Search the material below for the string "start". Return every line that holds it.
BEGIN Material provided
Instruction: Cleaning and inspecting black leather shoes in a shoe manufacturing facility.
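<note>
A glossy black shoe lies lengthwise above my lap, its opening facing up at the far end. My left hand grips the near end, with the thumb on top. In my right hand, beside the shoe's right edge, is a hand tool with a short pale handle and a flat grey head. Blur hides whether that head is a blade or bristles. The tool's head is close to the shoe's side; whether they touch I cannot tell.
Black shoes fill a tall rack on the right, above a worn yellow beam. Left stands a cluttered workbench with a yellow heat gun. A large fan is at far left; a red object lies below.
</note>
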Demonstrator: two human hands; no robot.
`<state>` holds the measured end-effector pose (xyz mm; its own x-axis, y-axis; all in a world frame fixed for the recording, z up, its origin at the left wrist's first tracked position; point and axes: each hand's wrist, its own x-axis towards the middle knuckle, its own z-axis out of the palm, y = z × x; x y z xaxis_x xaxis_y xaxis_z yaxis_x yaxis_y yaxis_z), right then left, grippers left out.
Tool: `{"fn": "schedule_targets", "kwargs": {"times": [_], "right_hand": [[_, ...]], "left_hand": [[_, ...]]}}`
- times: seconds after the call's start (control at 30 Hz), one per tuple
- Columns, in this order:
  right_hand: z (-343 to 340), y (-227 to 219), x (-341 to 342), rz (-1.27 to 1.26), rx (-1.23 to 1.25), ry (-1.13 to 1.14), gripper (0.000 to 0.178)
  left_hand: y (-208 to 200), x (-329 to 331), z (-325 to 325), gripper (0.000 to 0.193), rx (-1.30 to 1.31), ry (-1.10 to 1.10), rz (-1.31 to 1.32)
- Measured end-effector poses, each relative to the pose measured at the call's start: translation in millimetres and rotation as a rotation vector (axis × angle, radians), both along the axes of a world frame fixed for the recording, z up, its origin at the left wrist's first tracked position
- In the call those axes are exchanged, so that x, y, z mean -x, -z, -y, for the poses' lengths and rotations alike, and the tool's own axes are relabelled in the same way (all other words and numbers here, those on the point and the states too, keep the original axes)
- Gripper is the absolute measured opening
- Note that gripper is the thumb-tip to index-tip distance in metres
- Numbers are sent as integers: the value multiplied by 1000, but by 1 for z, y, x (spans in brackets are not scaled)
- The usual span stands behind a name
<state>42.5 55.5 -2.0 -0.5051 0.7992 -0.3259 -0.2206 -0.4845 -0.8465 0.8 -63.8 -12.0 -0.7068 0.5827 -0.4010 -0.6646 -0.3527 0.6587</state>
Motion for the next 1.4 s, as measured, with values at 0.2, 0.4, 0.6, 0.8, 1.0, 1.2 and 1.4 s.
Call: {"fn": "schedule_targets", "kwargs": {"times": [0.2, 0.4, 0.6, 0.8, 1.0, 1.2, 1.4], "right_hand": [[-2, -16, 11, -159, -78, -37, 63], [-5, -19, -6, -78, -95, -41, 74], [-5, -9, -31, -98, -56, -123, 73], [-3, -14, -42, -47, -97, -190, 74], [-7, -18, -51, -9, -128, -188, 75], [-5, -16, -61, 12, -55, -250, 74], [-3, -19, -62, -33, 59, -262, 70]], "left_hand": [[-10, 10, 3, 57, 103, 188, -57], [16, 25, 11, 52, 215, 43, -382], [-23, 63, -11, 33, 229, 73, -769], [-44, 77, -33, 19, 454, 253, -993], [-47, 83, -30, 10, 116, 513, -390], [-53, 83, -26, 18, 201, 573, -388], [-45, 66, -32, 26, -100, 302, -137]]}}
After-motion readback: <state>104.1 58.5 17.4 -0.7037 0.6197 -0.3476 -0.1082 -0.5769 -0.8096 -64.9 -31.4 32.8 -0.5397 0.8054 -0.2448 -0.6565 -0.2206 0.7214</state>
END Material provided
** Exercise output **
- times: seconds after the call's start (control at 30 Hz), one per tuple
- Measured end-effector poses, each relative to the pose measured at the call's start: translation in millimetres and rotation as a rotation vector (axis × angle, radians), both along the axes of a world frame fixed for the recording, z up, its origin at the left wrist's first tracked position

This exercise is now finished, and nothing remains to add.